Supplied information section start
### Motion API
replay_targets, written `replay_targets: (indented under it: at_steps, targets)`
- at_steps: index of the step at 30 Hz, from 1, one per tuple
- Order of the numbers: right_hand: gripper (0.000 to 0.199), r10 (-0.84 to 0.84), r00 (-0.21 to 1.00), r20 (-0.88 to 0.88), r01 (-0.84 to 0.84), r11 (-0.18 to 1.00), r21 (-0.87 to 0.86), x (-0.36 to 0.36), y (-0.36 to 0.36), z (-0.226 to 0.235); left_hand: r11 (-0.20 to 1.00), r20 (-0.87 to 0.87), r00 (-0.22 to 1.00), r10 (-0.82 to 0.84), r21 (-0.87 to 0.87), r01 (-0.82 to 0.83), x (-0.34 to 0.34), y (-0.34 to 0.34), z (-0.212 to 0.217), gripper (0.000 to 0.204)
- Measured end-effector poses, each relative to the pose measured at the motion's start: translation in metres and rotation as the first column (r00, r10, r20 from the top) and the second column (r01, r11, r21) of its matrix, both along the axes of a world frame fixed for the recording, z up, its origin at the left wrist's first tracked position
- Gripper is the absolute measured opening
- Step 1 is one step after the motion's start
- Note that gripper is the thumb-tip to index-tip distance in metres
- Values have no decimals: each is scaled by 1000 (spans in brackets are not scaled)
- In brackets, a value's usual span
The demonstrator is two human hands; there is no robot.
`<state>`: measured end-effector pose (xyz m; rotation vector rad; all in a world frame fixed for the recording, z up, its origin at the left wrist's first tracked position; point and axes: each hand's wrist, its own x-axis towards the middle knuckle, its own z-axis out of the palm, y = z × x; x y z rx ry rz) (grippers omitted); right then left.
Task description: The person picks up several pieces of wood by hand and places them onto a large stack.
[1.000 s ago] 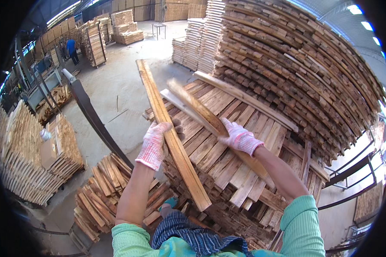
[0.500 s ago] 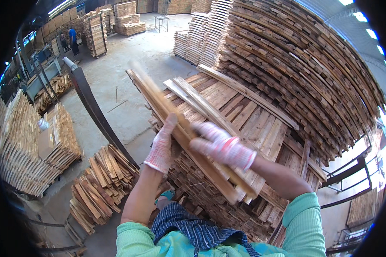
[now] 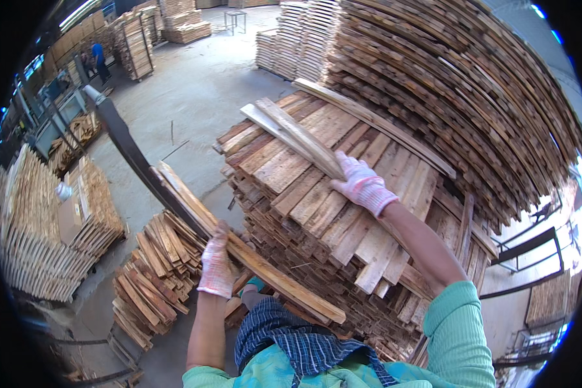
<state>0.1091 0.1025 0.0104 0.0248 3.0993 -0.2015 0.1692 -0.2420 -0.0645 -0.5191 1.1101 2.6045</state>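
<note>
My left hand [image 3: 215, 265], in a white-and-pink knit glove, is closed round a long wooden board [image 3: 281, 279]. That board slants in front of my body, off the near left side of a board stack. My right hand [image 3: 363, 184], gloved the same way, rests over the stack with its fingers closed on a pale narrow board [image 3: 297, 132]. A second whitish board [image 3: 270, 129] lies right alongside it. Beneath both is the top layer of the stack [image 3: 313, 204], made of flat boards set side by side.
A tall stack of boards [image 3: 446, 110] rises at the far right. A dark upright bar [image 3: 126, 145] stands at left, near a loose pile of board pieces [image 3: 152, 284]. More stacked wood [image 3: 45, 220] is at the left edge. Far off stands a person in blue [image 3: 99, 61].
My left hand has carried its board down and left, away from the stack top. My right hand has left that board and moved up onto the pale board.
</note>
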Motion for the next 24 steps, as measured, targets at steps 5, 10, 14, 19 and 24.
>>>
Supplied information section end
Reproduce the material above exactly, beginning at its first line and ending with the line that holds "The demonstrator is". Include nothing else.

### Motion API
replay_targets, written `replay_targets: (indented under it: at_steps, targets)`
- at_steps: index of the step at 30 Hz, from 1, one per tuple
- Order of the numbers: right_hand: gripper (0.000 to 0.199), r10 (-0.84 to 0.84), r00 (-0.21 to 1.00), r20 (-0.88 to 0.88), r01 (-0.84 to 0.84), r11 (-0.18 to 1.00), r21 (-0.87 to 0.86), x (-0.36 to 0.36), y (-0.36 to 0.36), z (-0.226 to 0.235); left_hand: r11 (-0.20 to 1.00), r20 (-0.87 to 0.87), r00 (-0.22 to 1.00), r10 (-0.82 to 0.84), r21 (-0.87 to 0.87), r01 (-0.82 to 0.83), x (-0.34 to 0.34), y (-0.34 to 0.34), z (-0.212 to 0.217), gripper (0.000 to 0.204)
- Measured end-effector poses, each relative to the pose measured at the motion's start: translation in metres and rotation as the first column (r00, r10, r20 from the top) and the second column (r01, r11, r21) of its matrix, both along the axes of a world frame fixed for the recording, z up, its origin at the left wrist's first tracked position
- Gripper is the absolute measured opening
- Step 1 is one step after the motion's start
- Note that gripper is the thumb-tip to index-tip distance in metres
- Values have no decimals: each is scaled by 1000 (spans in brackets are not scaled)
- In brackets, a value's usual span
The demonstrator is two human hands; there is no robot.

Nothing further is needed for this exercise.